HABIB MASROUKI, JEUNE CINÉASTE TUNISIEN

La mort d’un ami et compagnon de chemin est toujours ressentie comme une douleur profonde. Celle de Habib Masrouki, qui fut l’espoir et l’un des talents prometteurs de la nouvelle génération du cinéma tunisien, est une perte inestimable.

Sa disparition subite, à l’âge de 33 ans, le 29 novembre 1980, quelques jours après la clôture des 8èmes JCC auxquelles il fit une brève visite l’espace d’une projection, est venue mettre fin à tout espoir et à tant d’années de lutte fructueuse, mais aussi combien épuisante.

Depuis son plus jeune âge, H. Masrouki admirait le cinéma, croyait à l’importance qu’il peut revêtir dans un pays en pleine mutation tel que la Tunisie des années 1960 et 1970.

Cinéaste-amateur au sein du club de Kairouan, Masrouki s’est familiarisé avec la technique cinématographique. Passionné par l’image, il devint le meilleur opérateur de l’Association des jeunes cinéastes (actuellement Fédération Tunisienne des Cinéastes Amateurs). Il réalisa en 1967 le premier film tunisien d’animation en couleur, «Notre monde»; un magnifique court-métrage dénonçant la guerre en représentant les puissances antagonistes par des paquets de cigarettes.

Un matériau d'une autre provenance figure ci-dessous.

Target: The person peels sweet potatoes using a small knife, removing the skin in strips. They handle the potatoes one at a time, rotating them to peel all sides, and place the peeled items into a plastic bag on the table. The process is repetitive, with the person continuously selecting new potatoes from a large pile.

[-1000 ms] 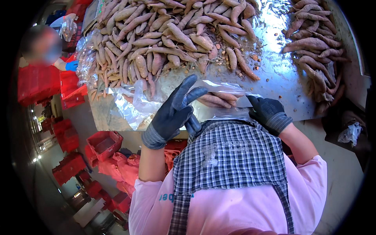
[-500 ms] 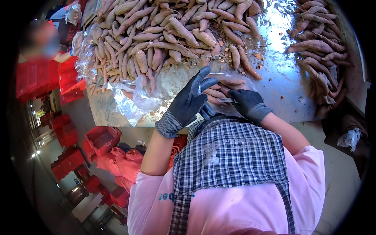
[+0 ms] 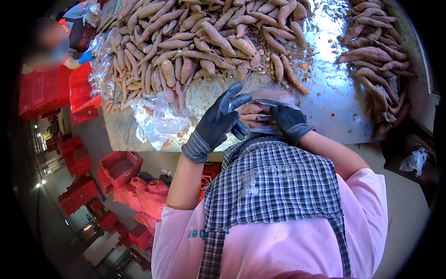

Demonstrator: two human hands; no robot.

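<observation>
A clear plastic bag (image 3: 275,96) with several sweet potatoes (image 3: 251,111) inside lies at the table's near edge, in front of my apron. My right hand (image 3: 288,122), in a dark grey glove, has its fingers curled on the bag's right side, gripping the plastic; the fingertips are partly hidden. To the left of the bag, my gloved left hand (image 3: 217,118) is raised with fingers apart, thumb side toward the potatoes. Nothing shows in its grasp.
A large heap of sweet potatoes (image 3: 186,44) covers the far part of the metal table (image 3: 330,111). A second pile (image 3: 374,56) lines the right side. Loose clear bags (image 3: 160,123) lie at left. Red crates (image 3: 121,166) stand on the floor. A co-worker (image 3: 74,61) stands far left.
The bag's plastic has folded over the sweet potatoes on its far side. My right hand has turned slightly toward me, and my left has shifted a little left.
</observation>
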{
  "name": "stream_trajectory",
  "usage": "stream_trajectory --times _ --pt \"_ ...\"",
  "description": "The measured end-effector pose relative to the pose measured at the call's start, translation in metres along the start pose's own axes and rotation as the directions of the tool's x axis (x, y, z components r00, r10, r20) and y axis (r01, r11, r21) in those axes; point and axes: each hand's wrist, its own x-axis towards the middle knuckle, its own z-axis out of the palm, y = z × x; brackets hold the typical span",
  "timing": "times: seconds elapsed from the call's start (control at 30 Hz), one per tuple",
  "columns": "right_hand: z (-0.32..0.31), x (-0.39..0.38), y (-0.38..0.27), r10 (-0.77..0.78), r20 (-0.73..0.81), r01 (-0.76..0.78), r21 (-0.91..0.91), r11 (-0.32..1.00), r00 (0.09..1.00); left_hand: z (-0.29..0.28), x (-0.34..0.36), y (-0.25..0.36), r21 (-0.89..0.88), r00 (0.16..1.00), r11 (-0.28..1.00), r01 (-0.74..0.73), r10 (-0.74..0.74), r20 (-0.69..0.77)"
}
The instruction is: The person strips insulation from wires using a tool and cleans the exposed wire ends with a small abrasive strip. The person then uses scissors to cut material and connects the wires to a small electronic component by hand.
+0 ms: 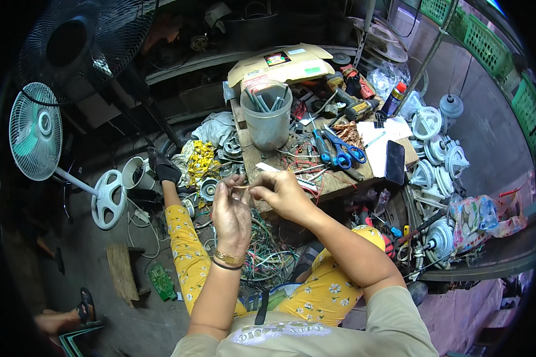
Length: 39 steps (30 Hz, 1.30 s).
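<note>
In front of my lap, both hands meet at a short, thin copper-coloured wire (241, 187). My left hand (231, 211), with a gold watch at the wrist, pinches one end between closed fingertips. From the other side my right hand (284, 193) closes thumb and forefinger on the wire. Just beyond the right hand, a pale flat strip (267, 167) and red wires lie at the workbench edge. Scissors with blue handles (344, 152) and a blue-handled screwdriver (321, 147) rest farther back. Below my hands, a tangle of coloured wires (268, 250) covers the floor between my knees.
A grey bucket (268, 128) of strips stands on the wooden workbench (256, 156). Power drills (358, 109), a dark phone (394, 162) and copper scrap (348, 134) surround it. White fan parts (441, 152) hang at right. A white fan (41, 125) stands left; another person's foot (86, 306) shows lower left.
</note>
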Motion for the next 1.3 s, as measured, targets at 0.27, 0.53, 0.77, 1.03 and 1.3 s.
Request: stream_trajectory --times 0.27,0.53,0.77,1.03,1.3 --pt "-0.02 0.0 0.015 0.134 0.034 -0.137 0.11 0.984 0.99 -0.049 -0.024 -0.034 0.179 0.911 0.894 0.411 -0.397 -0.11" --pt "-0.031 -0.008 0.019 -0.003 0.071 0.018 -0.212 0.977 0.997 0.004 -0.008 0.015 0.869 0.869 -0.003 -0.495 -0.022 0.495" --pt "-0.027 -0.009 0.009 0.145 0.159 -0.165 0.123 0.979 0.977 -0.015 -0.005 0.0 0.884 0.921 0.439 -0.16 -0.257 0.294" --pt "-0.029 -0.012 0.019 0.154 0.072 -0.17 0.387 0.906 0.985 -0.022 -0.017 -0.006 0.688 0.982 0.726 0.006 -0.135 0.135" --pt "-0.011 -0.019 0.02 0.131 0.077 -0.149 0.317 0.937 0.988 -0.017 -0.013 -0.013 0.109 0.989 0.989 0.1 -0.111 0.099"
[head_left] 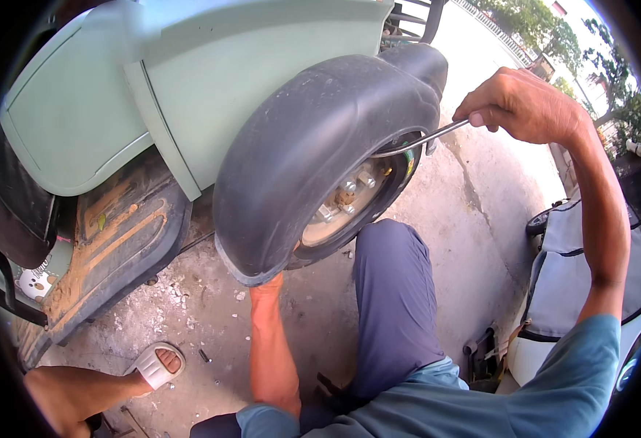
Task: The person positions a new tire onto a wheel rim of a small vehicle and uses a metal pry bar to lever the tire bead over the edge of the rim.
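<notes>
My right hand (507,106) is closed round the end of a long, thin metal tyre lever (431,136). The lever's slightly curved far end reaches under the black fender (313,117), at the upper part of the wheel's tyre (408,171). A pale rim (335,219) with a rusty hub and several shiny nuts shows below it. My left hand (268,283) goes up behind the lower edge of the fender, beside the bottom of the wheel. Its fingers are hidden there, so what they touch is out of sight.
A pale green vehicle body (255,66) rises above the wheel, with a muddy footboard (116,241) at left. Another person's sandalled foot (161,363) stands on the concrete at lower left. A grey-covered vehicle (569,277) is close on my right.
</notes>
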`<state>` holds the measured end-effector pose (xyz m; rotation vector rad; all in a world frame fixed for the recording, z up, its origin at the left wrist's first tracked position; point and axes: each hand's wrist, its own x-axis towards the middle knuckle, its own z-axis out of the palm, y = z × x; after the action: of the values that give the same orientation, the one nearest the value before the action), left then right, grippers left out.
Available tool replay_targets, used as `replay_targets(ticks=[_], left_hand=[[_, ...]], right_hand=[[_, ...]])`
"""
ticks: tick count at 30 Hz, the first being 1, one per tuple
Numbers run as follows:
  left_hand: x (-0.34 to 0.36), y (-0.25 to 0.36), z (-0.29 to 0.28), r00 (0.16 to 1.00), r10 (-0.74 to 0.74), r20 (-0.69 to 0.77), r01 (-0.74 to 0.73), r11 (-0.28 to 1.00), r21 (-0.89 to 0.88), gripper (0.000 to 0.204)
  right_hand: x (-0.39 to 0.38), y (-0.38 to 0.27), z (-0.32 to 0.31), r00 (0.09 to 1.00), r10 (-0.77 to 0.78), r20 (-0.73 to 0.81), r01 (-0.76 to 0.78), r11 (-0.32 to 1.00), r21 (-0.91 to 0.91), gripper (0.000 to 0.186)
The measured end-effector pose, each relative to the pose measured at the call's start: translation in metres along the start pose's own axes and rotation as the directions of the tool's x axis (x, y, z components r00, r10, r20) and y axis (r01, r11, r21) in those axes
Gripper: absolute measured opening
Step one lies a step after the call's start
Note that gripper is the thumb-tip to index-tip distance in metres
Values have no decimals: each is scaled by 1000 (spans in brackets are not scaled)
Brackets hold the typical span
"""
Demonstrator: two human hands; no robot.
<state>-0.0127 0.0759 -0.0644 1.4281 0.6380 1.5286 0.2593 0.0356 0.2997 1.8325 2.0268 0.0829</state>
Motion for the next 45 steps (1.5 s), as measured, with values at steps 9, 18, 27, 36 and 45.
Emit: replay_targets(ticks=[9, 18, 27, 36, 45], left_hand=[[-1, -7, 8, 999, -10, 50, 5, 996, 85, 60], [18, 27, -8, 959, -251, -127, 222, 952, -210, 56], [-85, -11, 48, 936, 10, -352, 112, 939, 325, 111], [-60, -24, 37, 440, -897, 41, 203, 145, 968, 65], [-99, 201, 33, 897, -420, 141, -11, 298, 954, 20]], right_hand=[[-43, -8, 40, 993, 117, -22, -115, 990, 79, 25], [-31, -38, 115, 972, 122, -200, -42, 929, 367, 31], [-161, 21, 276, 986, 150, -75, -142, 984, 104, 37], [-30, 190, 519, 813, -213, 542, -126, 844, 521, 52], [110, 39, 568, 608, -703, 369, 744, 667, 44, 31]])
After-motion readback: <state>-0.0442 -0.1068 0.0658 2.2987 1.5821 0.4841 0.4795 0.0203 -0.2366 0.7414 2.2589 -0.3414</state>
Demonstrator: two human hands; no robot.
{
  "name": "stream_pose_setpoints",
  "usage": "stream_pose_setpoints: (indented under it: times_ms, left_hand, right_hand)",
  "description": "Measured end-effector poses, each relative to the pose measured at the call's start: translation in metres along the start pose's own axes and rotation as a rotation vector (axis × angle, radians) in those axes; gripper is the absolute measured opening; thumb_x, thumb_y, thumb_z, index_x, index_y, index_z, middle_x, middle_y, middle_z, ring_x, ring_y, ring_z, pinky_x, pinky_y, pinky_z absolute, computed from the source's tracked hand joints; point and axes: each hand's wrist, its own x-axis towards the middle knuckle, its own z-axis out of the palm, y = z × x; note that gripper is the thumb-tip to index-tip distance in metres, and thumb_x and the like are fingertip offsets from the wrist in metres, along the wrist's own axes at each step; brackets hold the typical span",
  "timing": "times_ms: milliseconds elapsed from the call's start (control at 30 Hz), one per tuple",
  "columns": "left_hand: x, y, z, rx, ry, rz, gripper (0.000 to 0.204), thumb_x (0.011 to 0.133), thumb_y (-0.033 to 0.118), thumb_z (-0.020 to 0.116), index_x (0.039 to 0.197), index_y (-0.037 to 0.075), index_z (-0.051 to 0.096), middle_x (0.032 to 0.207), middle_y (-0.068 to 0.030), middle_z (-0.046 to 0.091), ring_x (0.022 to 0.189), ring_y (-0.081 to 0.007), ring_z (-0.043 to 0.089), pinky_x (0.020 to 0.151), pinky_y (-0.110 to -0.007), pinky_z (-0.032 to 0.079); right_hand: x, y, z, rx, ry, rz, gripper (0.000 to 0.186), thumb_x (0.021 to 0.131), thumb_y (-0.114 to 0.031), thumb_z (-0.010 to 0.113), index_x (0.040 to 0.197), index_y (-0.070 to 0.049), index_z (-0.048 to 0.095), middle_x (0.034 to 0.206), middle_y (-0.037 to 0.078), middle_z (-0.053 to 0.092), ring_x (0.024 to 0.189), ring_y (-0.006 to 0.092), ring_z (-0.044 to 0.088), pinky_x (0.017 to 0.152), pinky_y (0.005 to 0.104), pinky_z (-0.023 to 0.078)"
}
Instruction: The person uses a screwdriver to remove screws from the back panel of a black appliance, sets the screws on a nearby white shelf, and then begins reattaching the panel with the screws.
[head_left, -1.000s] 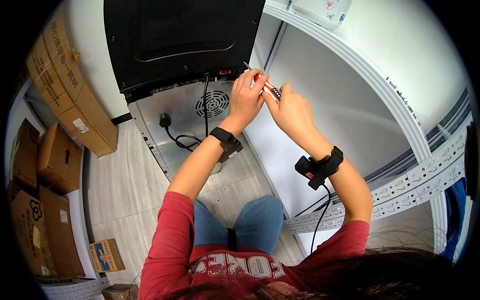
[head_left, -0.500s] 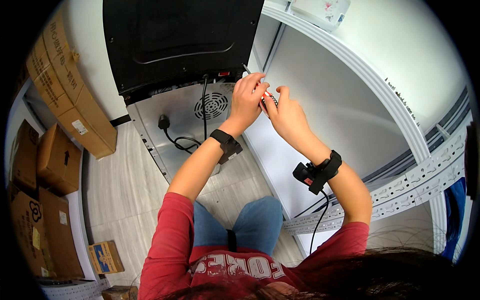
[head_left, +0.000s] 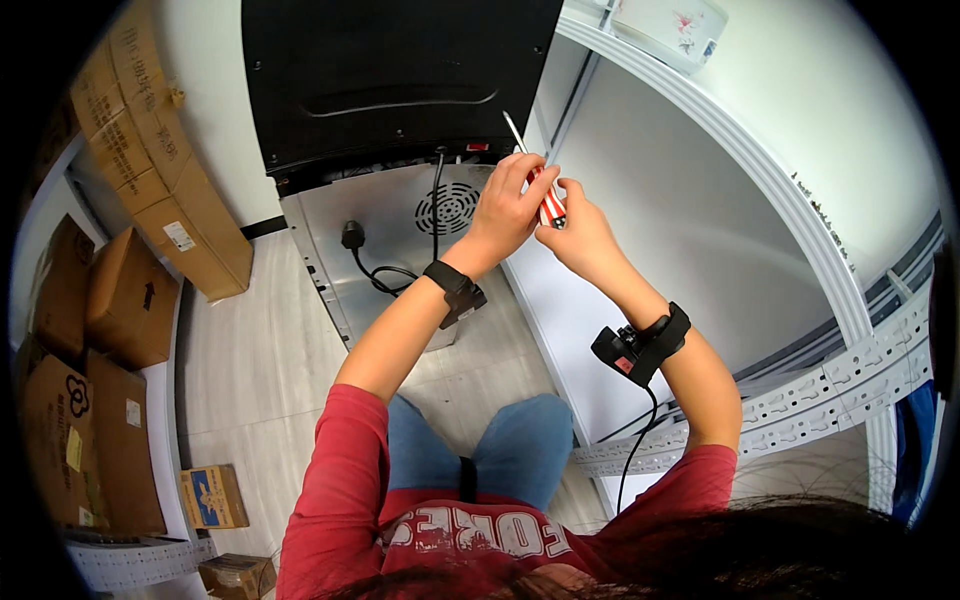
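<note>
Head view, upper centre: left hand [head_left: 503,208] grips a half-hidden screwdriver [head_left: 551,208]; whether right hand [head_left: 588,240] grips, I can't tell; black panel [head_left: 400,65] cropped above.

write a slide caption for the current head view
Left hand and right hand hold a red-and-white-handled screwdriver near a black-and-silver machine.

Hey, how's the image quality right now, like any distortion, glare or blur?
Head view: fisheye bending curves the perforated white beam, and the corners go black; head view: a soft sheen lies on the grey panel; head view: the left hand, right hand and screwdriver look reasonably clear, without strong motion blur.
</note>
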Motion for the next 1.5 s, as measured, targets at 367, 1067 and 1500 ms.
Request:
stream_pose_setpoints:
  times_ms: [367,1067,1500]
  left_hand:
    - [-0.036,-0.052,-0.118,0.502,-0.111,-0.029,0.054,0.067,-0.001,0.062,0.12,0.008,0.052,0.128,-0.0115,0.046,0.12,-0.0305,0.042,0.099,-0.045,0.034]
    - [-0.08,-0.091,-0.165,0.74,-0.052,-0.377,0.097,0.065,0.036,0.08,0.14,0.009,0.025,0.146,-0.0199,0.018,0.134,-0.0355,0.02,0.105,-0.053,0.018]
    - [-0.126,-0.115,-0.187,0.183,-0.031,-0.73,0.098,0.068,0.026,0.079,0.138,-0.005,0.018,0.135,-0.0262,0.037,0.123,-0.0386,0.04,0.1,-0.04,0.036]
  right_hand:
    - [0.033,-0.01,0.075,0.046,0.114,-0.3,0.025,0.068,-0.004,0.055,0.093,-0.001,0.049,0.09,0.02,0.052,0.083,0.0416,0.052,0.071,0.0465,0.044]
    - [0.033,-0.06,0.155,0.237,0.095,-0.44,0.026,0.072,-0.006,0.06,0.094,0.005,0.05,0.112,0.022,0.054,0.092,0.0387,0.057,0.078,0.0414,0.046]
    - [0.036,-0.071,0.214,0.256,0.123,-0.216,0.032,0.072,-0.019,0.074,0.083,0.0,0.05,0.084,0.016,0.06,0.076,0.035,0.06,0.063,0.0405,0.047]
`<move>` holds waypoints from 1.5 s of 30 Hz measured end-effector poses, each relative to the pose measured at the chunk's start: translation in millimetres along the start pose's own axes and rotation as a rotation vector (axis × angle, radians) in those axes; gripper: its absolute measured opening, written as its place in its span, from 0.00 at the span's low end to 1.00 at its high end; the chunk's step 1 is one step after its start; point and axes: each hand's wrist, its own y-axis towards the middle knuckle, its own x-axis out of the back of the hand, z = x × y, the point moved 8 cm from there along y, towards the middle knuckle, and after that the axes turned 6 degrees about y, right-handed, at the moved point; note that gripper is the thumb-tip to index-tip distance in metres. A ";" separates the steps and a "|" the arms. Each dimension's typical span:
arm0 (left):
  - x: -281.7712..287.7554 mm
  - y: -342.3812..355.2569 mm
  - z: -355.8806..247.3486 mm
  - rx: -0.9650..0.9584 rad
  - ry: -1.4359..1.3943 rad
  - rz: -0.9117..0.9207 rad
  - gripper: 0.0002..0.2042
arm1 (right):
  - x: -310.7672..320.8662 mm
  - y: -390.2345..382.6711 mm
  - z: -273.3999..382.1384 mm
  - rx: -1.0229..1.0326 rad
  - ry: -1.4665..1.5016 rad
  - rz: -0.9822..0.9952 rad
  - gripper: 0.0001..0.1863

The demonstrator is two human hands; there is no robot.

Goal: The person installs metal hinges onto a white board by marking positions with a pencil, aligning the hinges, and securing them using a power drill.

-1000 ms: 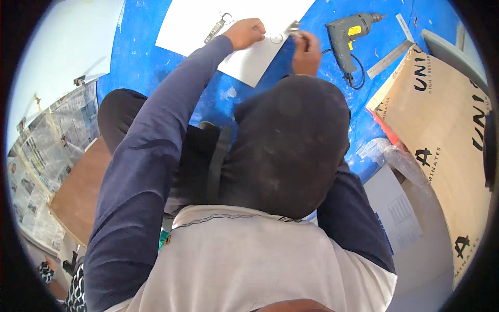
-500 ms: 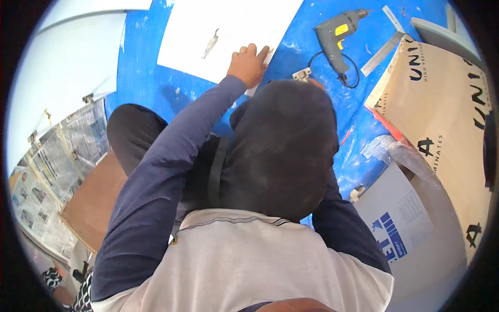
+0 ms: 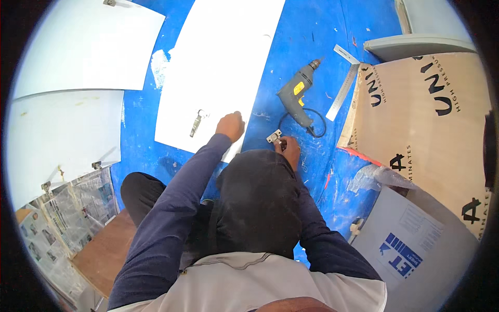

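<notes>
On a white board (image 3: pixel 208 57), my left hand (image 3: pixel 230 126) rests near the lower right edge, its fingers bent together; anything beneath them is hidden. A metal hinge (image 3: pixel 196 124) lies on that board, left of my hand. My right hand (image 3: pixel 287 151) grips another metal hinge (image 3: pixel 273 136) just off the board's right edge, partly behind my dark-clad knee (image 3: pixel 259 200). Above it, a grey drill (image 3: pixel 296 93) with a yellow label lies on the blue work surface (image 3: pixel 275 57), its black cord looped.
Pale panels with hinges (image 3: pixel 70 135) lie at left over newspaper (image 3: pixel 67 223) and brown board (image 3: pixel 101 244). At right are metal rulers (image 3: pixel 340 91), beige printed wrapped sheets (image 3: pixel 416 119), crumpled plastic (image 3: pixel 364 179) and a grey printed sheet (image 3: pixel 400 229). More pale panels (image 3: pixel 426 21) stand beyond them.
My right hand has brought the hinge off the board toward me. My left hand has shifted on the board, its spread fingers now drawn in. The whole view has also shifted.
</notes>
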 end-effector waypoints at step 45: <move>-20.7 32.4 7.6 0.218 0.149 0.126 0.18 | -7.6 11.8 -15.1 0.040 -0.046 0.058 0.16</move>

Ce film original dans sa forme, qui fut la preuve de la maturité technique de son auteur, a été primé à plusieurs reprises, tant en Tunisie qu’à l’étranger.

Après avoir fait des études de cinéma à l’école Louis-Lumière (Vaugirard), option prises de vue et montage, H. Masrouki assura en 1972 l’image du moyen-métrage «Les Seuils interdits» de Ridha Béhi, préambule au long-métrage que ce dernier a réalisé en 1976, «Soleil des hyènes», mais cette fois-ci sans la participation de celui qui était à l’origine du premier succès. A partir de 1976, il participa avec Mohamed Driss, Fadhel Jaibi, Fadhel Jaziri et Jalila Baccar à la création du Nouveau Théâtre de Tunis qui va révolutionner la création théâtrale, non seulement en Tunisie, mais aussi dans tout le monde arabe.

La grande révélation de ce jeune groupe fut la création de «La Noce», qui reçut un succès retentissant auprès de la critique et du public.

Profitant de la présence de H. Masrouki dans le groupe, le Nouveau Théâtre de Tunis adapta cette pièce à l’écran, en 1978, (voir la critique Adhoua n°1). Ce merveilleux film allait donner au cinéma tunisien son second souffle. Habilement filmé et magistralement joué, «La Noce» a sorti le cinéma tunisien de son laxisme et de sa stagnation. Certes «La Noce» est une œuvre collective, mais la participation de Masrouki à sa conception, par son écriture cinématographique fort originale et novatrice et son exécution, fut incontestablement la plus imposante.

Habib ne nous aurait jamais permis de sortir de pareilles vérités parce que sa foi et son attachement au travail collectif étaient si forts que l’homme, en tant qu’individu, s’effaçait totalement devant le fruit de son œuvre.

Nous rendons un dernier hommage à l’ami comme au cinéaste qui a marqué notre génération par une œuvre originale et authentique, mise en valeur par une grande simplicité et une grande modestie.

Hamadi Bouabid – (Adhoua N°3 du Janvier – Février – Mars 1981).